▶ [TASK PROMPT] If a line of the listing contains the string "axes", return that line.

▶ [DATA EXCERPT]
=====

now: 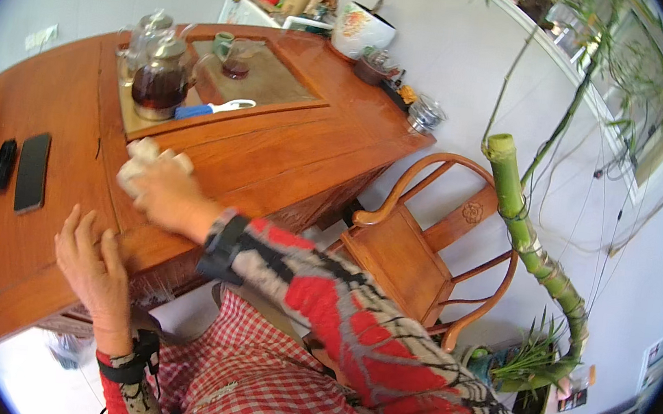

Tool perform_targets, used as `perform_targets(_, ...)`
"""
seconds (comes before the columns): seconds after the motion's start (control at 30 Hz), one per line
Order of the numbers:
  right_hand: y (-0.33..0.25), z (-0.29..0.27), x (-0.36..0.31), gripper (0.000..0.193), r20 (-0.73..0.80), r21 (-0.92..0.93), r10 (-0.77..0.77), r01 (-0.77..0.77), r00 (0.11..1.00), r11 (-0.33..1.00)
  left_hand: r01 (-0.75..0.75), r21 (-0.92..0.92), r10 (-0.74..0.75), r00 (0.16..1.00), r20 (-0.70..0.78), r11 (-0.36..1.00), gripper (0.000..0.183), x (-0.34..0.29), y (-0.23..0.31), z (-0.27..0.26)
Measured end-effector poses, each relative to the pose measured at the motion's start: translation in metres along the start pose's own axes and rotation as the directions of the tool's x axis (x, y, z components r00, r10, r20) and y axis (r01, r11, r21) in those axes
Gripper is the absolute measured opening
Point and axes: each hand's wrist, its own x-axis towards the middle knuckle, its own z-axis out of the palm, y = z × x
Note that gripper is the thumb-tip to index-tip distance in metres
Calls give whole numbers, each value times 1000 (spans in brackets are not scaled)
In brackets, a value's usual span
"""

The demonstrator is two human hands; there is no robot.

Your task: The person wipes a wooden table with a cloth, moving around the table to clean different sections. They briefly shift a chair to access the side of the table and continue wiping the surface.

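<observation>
My right hand (171, 193) is closed round a crumpled off-white cloth (144, 163), which lies against the top of the reddish wooden table (247, 161). My left hand (96, 266) hangs at the table's near edge with its fingers apart and nothing in it; whether it touches the wood I cannot tell. Beyond the cloth, on a sunken tray panel (280, 87), stands a glass teapot (161, 85) of dark tea. A blue-and-white handled brush (210, 108) lies beside the pot.
A phone (32, 173) and a black case (3, 165) lie at the left. Behind the teapot are another glass pot (154, 23), a green cup (223, 45) and a small glass pitcher (235, 68). A wooden armchair (407, 257) and thick bamboo stem (531, 246) stand to the right.
</observation>
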Motion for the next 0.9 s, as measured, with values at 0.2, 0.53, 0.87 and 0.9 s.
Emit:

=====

▶ [RESULT OF THE TASK]
Measured end-effector poses, each relative to the pose measured at the motion's start: translation in metres along the start pose's own axes and rotation as the directions of the tool's x axis (x, y, z components r00, r10, r20) and y axis (r01, r11, r21) in those axes
Point and axes: each hand's wrist, its own x-axis towards the middle knuckle, its own z-axis out of the palm, y = z × x

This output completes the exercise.